+++ GIVEN INFORMATION +++

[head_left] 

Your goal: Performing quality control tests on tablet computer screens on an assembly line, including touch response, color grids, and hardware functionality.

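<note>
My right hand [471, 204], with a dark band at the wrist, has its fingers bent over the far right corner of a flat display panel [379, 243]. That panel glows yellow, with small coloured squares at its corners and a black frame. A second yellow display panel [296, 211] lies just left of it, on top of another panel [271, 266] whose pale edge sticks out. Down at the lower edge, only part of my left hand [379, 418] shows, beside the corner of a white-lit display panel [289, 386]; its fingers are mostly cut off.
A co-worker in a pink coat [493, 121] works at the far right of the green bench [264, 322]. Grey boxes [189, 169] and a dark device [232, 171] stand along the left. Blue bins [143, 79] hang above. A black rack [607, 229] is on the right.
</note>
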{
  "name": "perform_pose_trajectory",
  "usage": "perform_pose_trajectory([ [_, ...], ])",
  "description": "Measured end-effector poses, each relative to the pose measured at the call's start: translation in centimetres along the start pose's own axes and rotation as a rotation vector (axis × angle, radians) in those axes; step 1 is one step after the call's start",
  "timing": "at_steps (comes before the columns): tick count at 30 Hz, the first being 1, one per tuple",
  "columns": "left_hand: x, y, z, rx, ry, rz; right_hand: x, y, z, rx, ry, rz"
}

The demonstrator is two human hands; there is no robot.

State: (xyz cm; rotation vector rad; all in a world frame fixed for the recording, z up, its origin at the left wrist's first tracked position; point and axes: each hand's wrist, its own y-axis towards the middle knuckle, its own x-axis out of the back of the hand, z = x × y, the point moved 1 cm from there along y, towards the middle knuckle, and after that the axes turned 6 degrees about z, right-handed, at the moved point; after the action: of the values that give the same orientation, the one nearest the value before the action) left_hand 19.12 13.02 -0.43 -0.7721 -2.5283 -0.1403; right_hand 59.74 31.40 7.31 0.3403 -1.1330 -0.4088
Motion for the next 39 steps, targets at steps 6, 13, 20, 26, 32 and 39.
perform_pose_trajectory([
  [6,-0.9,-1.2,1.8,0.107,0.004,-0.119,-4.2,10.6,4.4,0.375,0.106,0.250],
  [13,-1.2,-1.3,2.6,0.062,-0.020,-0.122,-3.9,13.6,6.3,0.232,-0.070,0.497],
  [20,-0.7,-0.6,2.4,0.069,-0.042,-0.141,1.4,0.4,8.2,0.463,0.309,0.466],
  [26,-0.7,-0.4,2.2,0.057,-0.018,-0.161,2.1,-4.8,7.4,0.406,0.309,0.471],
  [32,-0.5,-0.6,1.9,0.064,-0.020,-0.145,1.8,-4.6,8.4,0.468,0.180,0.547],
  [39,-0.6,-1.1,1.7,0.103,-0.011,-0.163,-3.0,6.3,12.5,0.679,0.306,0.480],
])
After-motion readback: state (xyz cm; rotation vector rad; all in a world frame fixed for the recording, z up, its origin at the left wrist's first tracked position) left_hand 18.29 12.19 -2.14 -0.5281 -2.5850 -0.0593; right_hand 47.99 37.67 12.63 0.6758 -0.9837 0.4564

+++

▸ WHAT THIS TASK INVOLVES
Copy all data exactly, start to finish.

▸ FINISHED TASK
[head_left] 

Your goal: Performing quality control tests on tablet computer screens on an assembly line, including touch response, color grids, and hardware functionality.

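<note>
My right hand [471, 204], with a dark band at the wrist, has its fingers bent over the far right corner of a flat display panel [379, 243]. That panel glows yellow, with small coloured squares at its corners and a black frame. A second yellow display panel [296, 211] lies just left of it, on top of another panel [271, 266] whose pale edge sticks out. Down at the lower edge, only part of my left hand [379, 418] shows, beside the corner of a white-lit display panel [289, 386]; its fingers are mostly cut off.
A co-worker in a pink coat [493, 121] works at the far right of the green bench [264, 322]. Grey boxes [189, 169] and a dark device [232, 171] stand along the left. Blue bins [143, 79] hang above. A black rack [607, 229] is on the right.
</note>
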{
  "name": "perform_pose_trajectory",
  "usage": "perform_pose_trajectory([ [_, ...], ])",
  "description": "Measured end-effector poses, each relative to the pose measured at the call's start: translation in centimetres along the start pose's own axes and rotation as a rotation vector (axis × angle, radians) in those axes; step 1 is one step after the call's start",
  "timing": "at_steps (comes before the columns): tick count at 30 Hz, the first being 1, one per tuple",
  "columns": "left_hand: x, y, z, rx, ry, rz; right_hand: x, y, z, rx, ry, rz"
}

The demonstrator is two human hands; there is no robot.

State: (xyz cm; rotation vector rad; all in a world frame fixed for the recording, z up, its origin at the left wrist's first tracked position; point and axes: each hand's wrist, its own y-axis towards the middle knuckle, its own x-axis out of the back of the hand, z = x × y, the point moved 1 cm from there along y, towards the middle knuckle, and after that the axes turned 6 degrees about z, right-handed, at the moved point; after the action: of the values that give the same orientation, the one nearest the value before the action) left_hand 19.12 13.02 -0.43 -0.7721 -2.5283 -0.1403; right_hand 59.74 31.40 7.31 0.3403 -1.1330 -0.4088
Motion for the next 39 steps, targets at steps 6, 13, 20, 26, 32 and 39.
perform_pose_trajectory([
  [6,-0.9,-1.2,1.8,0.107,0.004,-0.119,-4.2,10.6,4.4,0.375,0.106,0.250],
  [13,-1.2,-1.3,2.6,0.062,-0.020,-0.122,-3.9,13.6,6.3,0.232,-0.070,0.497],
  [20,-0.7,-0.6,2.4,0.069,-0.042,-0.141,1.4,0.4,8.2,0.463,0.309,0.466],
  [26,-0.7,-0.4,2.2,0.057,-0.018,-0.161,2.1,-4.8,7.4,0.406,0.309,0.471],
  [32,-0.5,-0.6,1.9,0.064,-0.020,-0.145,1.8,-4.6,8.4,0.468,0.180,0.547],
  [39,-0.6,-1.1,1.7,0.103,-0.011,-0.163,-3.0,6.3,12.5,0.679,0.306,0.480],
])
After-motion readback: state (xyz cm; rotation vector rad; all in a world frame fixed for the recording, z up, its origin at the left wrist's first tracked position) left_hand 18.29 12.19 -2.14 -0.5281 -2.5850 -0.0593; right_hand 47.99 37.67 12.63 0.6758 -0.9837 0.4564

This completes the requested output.